GOAL OF THE EXERCISE =
Tell how many lines in the data below include the word "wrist". The answer is the number only.

DATASET SECTION =
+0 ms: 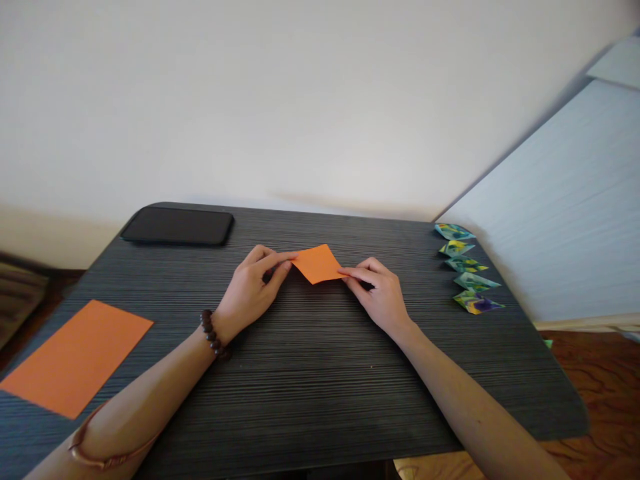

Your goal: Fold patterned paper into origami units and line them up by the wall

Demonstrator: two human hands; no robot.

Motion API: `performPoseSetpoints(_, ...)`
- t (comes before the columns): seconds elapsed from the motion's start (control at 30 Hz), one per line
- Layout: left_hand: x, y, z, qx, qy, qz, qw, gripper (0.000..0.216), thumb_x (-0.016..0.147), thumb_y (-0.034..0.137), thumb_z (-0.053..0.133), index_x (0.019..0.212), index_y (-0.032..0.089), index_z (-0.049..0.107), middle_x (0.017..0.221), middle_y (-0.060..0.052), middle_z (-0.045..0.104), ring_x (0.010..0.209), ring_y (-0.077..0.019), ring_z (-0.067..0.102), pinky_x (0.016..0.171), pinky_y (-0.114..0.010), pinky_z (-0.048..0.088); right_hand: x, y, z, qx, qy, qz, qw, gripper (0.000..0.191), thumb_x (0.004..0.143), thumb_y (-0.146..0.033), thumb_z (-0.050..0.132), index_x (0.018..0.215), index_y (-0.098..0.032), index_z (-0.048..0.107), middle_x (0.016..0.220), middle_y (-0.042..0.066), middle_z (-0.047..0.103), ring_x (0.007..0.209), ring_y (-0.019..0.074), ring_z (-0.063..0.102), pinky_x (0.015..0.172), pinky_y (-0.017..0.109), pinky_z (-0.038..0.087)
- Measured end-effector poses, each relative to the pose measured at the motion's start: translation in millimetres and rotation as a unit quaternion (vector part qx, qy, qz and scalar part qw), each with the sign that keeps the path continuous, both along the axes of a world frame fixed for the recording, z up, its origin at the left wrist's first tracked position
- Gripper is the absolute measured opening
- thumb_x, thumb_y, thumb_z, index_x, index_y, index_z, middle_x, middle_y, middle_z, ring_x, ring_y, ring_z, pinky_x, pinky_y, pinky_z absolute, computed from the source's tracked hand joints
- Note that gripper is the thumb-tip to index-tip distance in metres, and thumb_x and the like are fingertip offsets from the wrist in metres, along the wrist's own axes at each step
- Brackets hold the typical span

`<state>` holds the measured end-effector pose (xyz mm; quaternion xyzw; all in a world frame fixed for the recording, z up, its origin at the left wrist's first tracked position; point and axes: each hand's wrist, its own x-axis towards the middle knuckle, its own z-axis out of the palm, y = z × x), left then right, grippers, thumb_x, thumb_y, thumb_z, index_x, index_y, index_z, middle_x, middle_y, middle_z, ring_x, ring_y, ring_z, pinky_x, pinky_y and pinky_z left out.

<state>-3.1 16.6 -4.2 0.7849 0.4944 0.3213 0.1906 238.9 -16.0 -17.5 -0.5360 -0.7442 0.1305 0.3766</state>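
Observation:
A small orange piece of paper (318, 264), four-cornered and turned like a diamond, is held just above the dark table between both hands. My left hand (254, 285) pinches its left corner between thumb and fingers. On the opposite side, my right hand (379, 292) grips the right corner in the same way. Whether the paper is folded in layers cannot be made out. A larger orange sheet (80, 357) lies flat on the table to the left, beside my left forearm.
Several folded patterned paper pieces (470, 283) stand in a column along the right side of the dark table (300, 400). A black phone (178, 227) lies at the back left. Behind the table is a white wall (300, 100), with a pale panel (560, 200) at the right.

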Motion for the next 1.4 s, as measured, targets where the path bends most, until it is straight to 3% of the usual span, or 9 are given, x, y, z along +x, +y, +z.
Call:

EXERCISE RESULT =
3